But these continual cost reductions did not come automatically with experience or the passage of time. They required constant management attentiveness in all matters to continuing productivity gains and cost reductions. Too often products and costs drift out of competitive line, and no one realizes it until it is too late. Managers who claim that they are a lower or even the lowest cost producer rarely know what their true costs are or how they compare with competitors'. Even when there is clear evidence that competitors are selling at a lower price, many managers will deny any kind of a cost disadvantage. Instead they will say that their competitors are "stupid" or "aren't as concerned about profits as we are."

To know exactly what your costs are and to manage them well, you must carefully isolate various costs and assign them to specific products, accounts, or markets. Such assignments are often done badly. The most common mistake is to work on the basis of "average" costs, as if all costs were equally shared by all products and customers. Average costing ignores important differences among products and the fact that different products, different markets, and different customers incur different overhead costs. The broader the product line, the more distortions result from cost averaging, which nearly always leads to "average" price increases or decreases. In average pricing, some products or customers are overcharged while others are subsidized. Across-the-board price changes ignore true product-line cost differences and differences in customer price sensitivities. Average costing that results in average price changes can lead to a loss of profit, reduced volume, declining market share, and the dulling of management spirit.

What All This Means

No company can be successful over time if inflation-adjusted total costs do not follow a steadily declining pattern.

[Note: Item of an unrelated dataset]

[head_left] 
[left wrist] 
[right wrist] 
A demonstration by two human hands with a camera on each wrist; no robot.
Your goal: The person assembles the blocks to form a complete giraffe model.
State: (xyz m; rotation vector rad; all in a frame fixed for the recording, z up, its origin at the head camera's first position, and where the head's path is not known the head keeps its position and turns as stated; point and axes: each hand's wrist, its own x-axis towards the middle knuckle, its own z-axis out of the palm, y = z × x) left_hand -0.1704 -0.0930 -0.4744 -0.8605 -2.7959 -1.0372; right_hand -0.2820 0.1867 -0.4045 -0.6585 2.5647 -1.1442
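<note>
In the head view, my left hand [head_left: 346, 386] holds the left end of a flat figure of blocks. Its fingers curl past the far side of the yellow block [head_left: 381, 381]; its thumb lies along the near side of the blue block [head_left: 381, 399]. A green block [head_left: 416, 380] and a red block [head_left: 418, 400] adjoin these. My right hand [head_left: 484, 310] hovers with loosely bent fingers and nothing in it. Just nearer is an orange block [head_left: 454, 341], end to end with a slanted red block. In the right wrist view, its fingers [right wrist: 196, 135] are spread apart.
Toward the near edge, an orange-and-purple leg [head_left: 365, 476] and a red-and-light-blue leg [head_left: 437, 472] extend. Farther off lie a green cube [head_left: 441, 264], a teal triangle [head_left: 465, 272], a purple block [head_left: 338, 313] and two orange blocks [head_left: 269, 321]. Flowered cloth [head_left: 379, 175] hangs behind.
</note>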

Management must place unrelenting pressure on the entire organization for measurable cost reductions and productivity gains, year after year. The rate of improvement may vary annually but should never fall below inflation. Vigilance is critical because it is so difficult to regain cost competitiveness once it has been lost. Costs should not be allowed to get out of line in the first place.

Companies should add large increments of capacity grudgingly, especially as the business matures, but even in growing businesses. In today's fast-moving world, life cycles are shorter and payback cycles must be shorter. Furthermore, companies should evaluate capital appropriations against profits from the least profitable part of the business, since they can always drop the less profitable parts or not make the contemplated addition or both.

If your costs have become noncompetitive, then probably traditional expense reductions alone—cutting back here and there, reducing overhead, saving on travel—won't do the job. Even deep cuts along the way generally won't do. You need to think in a different way—to eliminate big chunks of structured cost, to design cost out of the product and system, and to greatly improve efficiencies everywhere.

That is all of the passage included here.